● **What to do**:
Repeat the lines from the line with "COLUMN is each" to the line with "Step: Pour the" in the listing below, keeping both end lines and adding nothing.

────────────────────────────────────────

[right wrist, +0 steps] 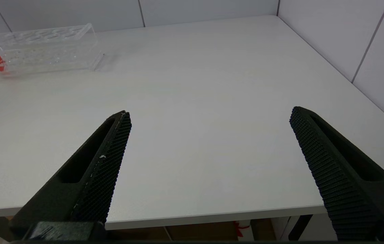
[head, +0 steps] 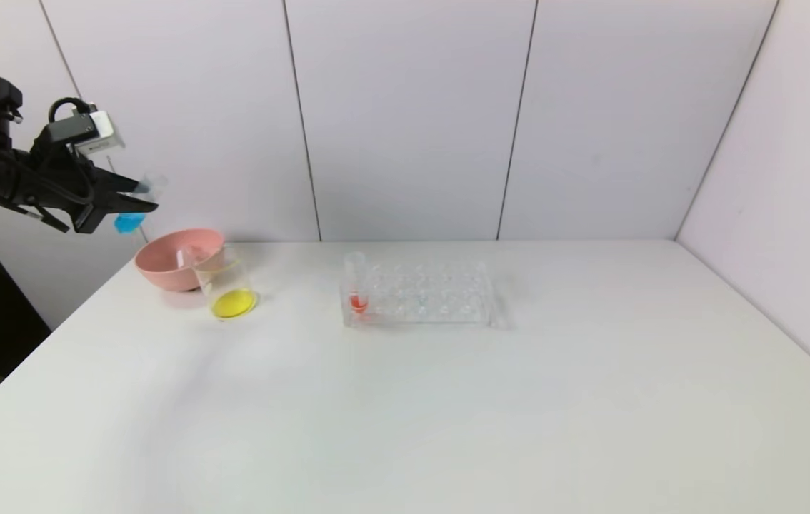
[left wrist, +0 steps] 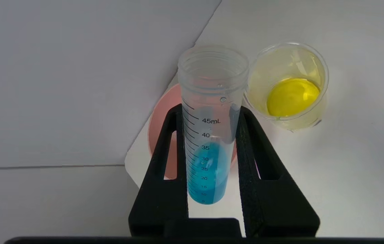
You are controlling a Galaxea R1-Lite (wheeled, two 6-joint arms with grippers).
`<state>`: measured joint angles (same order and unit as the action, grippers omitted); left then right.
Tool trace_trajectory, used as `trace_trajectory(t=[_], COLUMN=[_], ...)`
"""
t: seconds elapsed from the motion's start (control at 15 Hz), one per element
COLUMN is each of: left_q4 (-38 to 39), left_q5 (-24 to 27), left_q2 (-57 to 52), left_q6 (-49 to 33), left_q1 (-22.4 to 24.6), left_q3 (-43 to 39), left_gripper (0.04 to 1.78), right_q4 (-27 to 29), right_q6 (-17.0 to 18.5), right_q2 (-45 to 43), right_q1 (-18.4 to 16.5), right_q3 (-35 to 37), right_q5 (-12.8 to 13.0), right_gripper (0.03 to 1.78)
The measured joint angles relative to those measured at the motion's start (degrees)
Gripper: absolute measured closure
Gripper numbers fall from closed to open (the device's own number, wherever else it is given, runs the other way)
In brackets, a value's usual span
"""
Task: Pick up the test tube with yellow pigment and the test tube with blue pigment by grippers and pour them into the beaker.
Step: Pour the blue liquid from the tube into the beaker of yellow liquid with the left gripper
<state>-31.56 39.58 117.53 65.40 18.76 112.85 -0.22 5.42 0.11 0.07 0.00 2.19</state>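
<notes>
Above the counter's left edge, we see the test tube with blue pigment (left wrist: pixel 209 135) clamped in the left gripper (head: pixel 130 203).
Below and just beside it the beaker (head: pixel 228 287) holds yellow liquid, touching the pink bowl (head: pixel 175 260); the right gripper (right wrist: pixel 209 135) idles, jaws wide, over the counter (head: pixel 448 400).

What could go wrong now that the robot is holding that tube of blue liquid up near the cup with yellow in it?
The left hand grips the test tube with blue pigment above the pink bowl, beside the beaker rather than over it. Tipping here could send the blue liquid into the bowl or onto the table. The smooth tube might also slip between the fingers when tilted.
</notes>
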Motion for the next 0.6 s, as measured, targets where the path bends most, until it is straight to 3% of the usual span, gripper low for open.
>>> trace_trajectory(t=[0.6], left_q4=[0.4], left_q5=[-2.3], left_q2=[4.0], left_q6=[14.9], left_q1=[0.0], left_q3=[1.4], left_gripper=[1.38], right_q4=[0.0], right_q6=[0.0], right_q2=[0.0], right_q1=[0.0], right_q3=[0.0], right_q5=[0.0], right_gripper=[0.1])
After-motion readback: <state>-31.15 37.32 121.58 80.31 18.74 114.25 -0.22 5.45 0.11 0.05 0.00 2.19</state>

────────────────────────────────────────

● **Output of the task**:
COLUMN is each of: left_q4 (-38 to 39), left_q5 (-24 to 27), left_q2 (-57 to 52), left_q6 (-49 to 33), left_q1 (-22.4 to 24.6), left_q3 (-43 to 39), left_gripper (0.04 to 1.78), right_q4 (-27 to 29), right_q6 (-17.0 to 18.5), right_q2 (-45 to 43), right_q1 (-18.4 to 16.5), right_q3 (-35 to 37), right_q5 (-12.8 to 13.0), right_gripper (0.03 to 1.78)
The measured joint angles relative to those measured at the motion's start (degrees)
Gripper: absolute measured closure
Gripper numbers fall from closed to open (the device's own number, wherever else it is given, runs the other way)
In brackets, a value's usual span
"""
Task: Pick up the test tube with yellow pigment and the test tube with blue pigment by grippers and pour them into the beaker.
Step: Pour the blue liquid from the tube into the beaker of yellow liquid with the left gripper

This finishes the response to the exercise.